While monitoring, you should see the DHCP handshake:

  • DHCP DISCOVER: Sent from the client when trying to discover DHCP servers on the network.
  • DHCP OFFER: Sent from the server to offer an IP address to the client.
  • DHCP REQUEST: Sent from the client requesting the offered IP address.
  • DHCP ACK: Sent from the server acknowledging the IP address assignment.

If you cannot figure it out, please post here the results. Since I use a lot GPT4 to help other users, it would be useful for my research if you post the logs in character form.

If you want to save the tcpdump logs to analyze it with tools like Wireshark, you can use -w filename.


An issue has been raised on the dhcpcd site for segfaults with 10.0.1 when zero length messages were received by dhcpcd.

A fix for that has been released and is in version dhcpcd-10.0.2

I can’t tell if your segfaults are from the same cause as those on the dhcpcd issues list.

Can you look through the messages log for any messages related to segfaults. The section will be kernel so you won’t be able to filter. You will probably have to look in the logs in the time period from 00:33:19 until something like 00:34:00
That should cover the time period when the segfault info should be logged.


maybe this is what triggers the segfault, not receiving an answer.
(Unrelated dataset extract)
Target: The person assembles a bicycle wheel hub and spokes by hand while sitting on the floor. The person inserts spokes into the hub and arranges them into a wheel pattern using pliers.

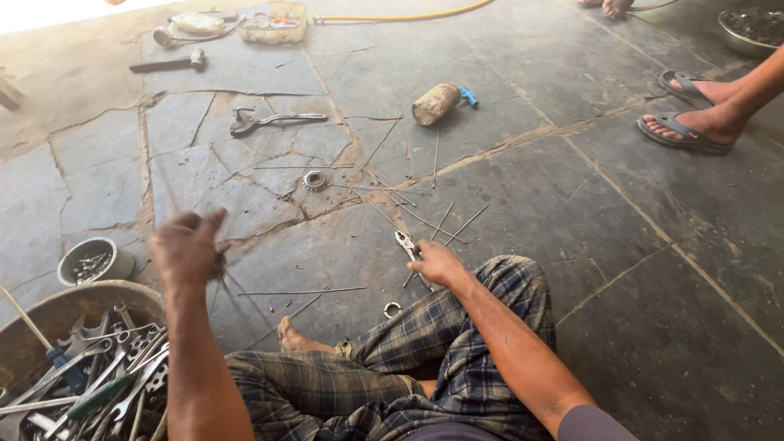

I don’t believe so as the segfaults are occurring straight after it says dhcpcd-10.0.1 starting and before any waiting for carrier and carrier acquired etc messages.

If it was due to no reply then, as that can often be a situation that occurs I would expect it to have already been flagged up in the dhcpcd git repo issues.

There are however two different segfault issues that have been raised and fixes for both are in dhcpcd-10.0.2

The kernel messages about the segfault would be the most help, also for the dhcpcd dev team, as dhcpcd is segfaulting but that would then have the trace info etc in the kernel logs.

1 Like

According to GPT4, error 4 refers to the specific type of segmentation fault. In many cases, an error 4 refers to a “read” fault, meaning the process tried to read a memory location it wasn’t permitted to. Can it be due to a bug elicited when running IPFire kernel (indirect branch tracking involved?), in a container?

I had wondered about that but I have never used containers so have no knowledge or experience of them so can’t say one way or the other.

me neither, but in my ignorance I consider containers similar to virtualization, and there has been a report here of Indirect Branch Tracking and hypervisor conflicts. The bugs clearly are very different, but access to memory seems to be important in this specific set of circumstances to allow this to be a possibility? Maybe?

EDIT: maybe OP could boot IPFire with ibt=off and see if the segmentation fault goes away

Worth a try.

That other issue was a bug in Hyper-V due to a missing instruction at the beginning of the hypercall page. This is still being worked on by the Hyper-V people.
It has been fixed in IPFire by the latest kernel update which has put in a workaround that checks if this required command is present on the hypercall page and if not then it switches off IBT so that the vm boots and runs without IBT.

Interesting to see if this container problem also stops if IBT is turned off.

1 Like

Maybe both the DHCP handshake failure and the segmentation fault could be related to memory access issues.

I personally would not use LXD currently for any project.